EXERCISE BRIEF:
Which of the lines below mention the word "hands"? Pull each one out.

Stored entries:

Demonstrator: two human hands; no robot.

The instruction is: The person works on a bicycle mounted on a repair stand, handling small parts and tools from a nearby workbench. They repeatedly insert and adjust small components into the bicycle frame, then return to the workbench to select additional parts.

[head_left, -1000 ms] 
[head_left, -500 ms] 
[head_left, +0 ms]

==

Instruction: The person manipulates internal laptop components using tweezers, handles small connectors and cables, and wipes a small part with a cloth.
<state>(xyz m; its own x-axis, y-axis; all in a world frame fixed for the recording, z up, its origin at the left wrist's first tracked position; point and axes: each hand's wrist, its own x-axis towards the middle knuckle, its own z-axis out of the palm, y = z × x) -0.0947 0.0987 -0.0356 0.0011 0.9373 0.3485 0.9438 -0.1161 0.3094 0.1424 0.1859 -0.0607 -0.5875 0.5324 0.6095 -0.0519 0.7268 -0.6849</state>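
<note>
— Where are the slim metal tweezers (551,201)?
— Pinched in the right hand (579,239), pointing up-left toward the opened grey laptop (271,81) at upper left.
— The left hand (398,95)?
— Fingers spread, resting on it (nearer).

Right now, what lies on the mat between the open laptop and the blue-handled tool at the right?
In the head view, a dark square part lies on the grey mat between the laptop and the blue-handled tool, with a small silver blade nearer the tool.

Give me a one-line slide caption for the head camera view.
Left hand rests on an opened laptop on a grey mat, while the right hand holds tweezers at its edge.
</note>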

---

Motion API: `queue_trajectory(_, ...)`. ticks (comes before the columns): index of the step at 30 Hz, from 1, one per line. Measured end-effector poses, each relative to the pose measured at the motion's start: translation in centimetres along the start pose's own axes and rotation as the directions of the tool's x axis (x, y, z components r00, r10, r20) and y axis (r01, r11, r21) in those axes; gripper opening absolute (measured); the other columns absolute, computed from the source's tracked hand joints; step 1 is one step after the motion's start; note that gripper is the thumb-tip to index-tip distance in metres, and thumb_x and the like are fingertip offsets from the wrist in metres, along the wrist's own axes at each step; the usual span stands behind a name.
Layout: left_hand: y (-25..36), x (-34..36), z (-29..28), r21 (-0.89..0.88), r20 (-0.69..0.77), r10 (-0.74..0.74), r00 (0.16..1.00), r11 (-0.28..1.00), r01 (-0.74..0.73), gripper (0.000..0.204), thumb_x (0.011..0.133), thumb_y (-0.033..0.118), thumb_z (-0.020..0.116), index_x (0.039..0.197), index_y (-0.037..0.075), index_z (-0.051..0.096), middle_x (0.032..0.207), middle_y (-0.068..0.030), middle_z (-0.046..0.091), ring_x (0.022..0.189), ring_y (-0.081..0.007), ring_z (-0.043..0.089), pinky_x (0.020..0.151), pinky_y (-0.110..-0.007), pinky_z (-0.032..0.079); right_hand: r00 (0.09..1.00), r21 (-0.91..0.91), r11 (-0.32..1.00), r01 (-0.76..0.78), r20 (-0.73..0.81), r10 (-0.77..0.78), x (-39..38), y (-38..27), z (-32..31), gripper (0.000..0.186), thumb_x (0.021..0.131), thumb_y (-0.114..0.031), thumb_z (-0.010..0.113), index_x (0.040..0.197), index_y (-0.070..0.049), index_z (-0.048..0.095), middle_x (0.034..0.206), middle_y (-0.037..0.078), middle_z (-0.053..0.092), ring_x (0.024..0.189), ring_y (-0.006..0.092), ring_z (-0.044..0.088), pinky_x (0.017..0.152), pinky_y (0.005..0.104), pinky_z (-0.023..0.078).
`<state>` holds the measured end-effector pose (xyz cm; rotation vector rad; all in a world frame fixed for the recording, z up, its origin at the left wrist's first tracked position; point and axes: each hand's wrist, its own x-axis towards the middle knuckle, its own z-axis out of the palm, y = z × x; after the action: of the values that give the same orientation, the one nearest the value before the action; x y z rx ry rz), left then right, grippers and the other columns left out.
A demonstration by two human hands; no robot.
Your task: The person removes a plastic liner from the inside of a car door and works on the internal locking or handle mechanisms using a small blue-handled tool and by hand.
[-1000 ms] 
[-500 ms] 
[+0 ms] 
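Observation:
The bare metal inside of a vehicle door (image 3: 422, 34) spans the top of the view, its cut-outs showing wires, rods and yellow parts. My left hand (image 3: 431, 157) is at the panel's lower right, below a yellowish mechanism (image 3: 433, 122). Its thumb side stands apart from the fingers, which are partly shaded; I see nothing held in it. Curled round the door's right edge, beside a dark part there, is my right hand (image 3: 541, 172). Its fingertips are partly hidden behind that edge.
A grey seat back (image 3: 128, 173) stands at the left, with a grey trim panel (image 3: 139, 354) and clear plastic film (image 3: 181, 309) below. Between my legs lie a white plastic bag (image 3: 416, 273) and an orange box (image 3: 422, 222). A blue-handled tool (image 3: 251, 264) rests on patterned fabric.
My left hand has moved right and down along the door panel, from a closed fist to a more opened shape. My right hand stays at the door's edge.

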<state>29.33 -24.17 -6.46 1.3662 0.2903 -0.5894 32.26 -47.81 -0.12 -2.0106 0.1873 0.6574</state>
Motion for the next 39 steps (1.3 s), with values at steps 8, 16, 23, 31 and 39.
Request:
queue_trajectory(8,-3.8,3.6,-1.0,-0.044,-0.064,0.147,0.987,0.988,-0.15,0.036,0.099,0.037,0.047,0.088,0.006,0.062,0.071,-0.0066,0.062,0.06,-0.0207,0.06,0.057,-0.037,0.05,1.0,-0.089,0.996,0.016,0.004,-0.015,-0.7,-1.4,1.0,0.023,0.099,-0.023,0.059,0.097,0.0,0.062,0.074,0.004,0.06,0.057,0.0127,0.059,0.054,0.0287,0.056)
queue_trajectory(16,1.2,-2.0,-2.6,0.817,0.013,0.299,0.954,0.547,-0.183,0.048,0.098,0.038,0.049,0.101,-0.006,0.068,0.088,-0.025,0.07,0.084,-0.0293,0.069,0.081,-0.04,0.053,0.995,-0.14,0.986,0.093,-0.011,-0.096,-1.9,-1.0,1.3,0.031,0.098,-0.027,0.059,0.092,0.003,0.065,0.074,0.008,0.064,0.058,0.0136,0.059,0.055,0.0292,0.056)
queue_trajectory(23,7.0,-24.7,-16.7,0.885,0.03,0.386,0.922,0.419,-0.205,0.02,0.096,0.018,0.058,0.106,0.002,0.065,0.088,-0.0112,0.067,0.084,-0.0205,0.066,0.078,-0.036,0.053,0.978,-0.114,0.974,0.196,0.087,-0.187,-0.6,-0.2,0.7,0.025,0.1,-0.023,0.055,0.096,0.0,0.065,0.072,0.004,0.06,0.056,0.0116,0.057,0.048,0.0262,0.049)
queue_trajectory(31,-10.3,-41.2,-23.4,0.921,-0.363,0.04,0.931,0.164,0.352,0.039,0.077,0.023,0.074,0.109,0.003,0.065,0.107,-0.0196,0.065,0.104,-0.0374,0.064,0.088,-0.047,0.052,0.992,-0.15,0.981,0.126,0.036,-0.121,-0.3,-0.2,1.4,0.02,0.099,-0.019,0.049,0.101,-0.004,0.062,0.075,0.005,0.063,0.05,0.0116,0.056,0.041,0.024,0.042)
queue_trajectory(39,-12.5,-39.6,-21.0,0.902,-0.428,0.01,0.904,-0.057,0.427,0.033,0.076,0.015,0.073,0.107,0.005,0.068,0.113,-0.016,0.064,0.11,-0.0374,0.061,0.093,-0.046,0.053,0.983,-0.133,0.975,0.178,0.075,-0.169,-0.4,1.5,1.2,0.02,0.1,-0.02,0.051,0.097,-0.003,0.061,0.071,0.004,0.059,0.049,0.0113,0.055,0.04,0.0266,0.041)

ANSWER SPACE:
Demonstrator: two human hands; no robot.
A demonstration by two human hands; no robot.

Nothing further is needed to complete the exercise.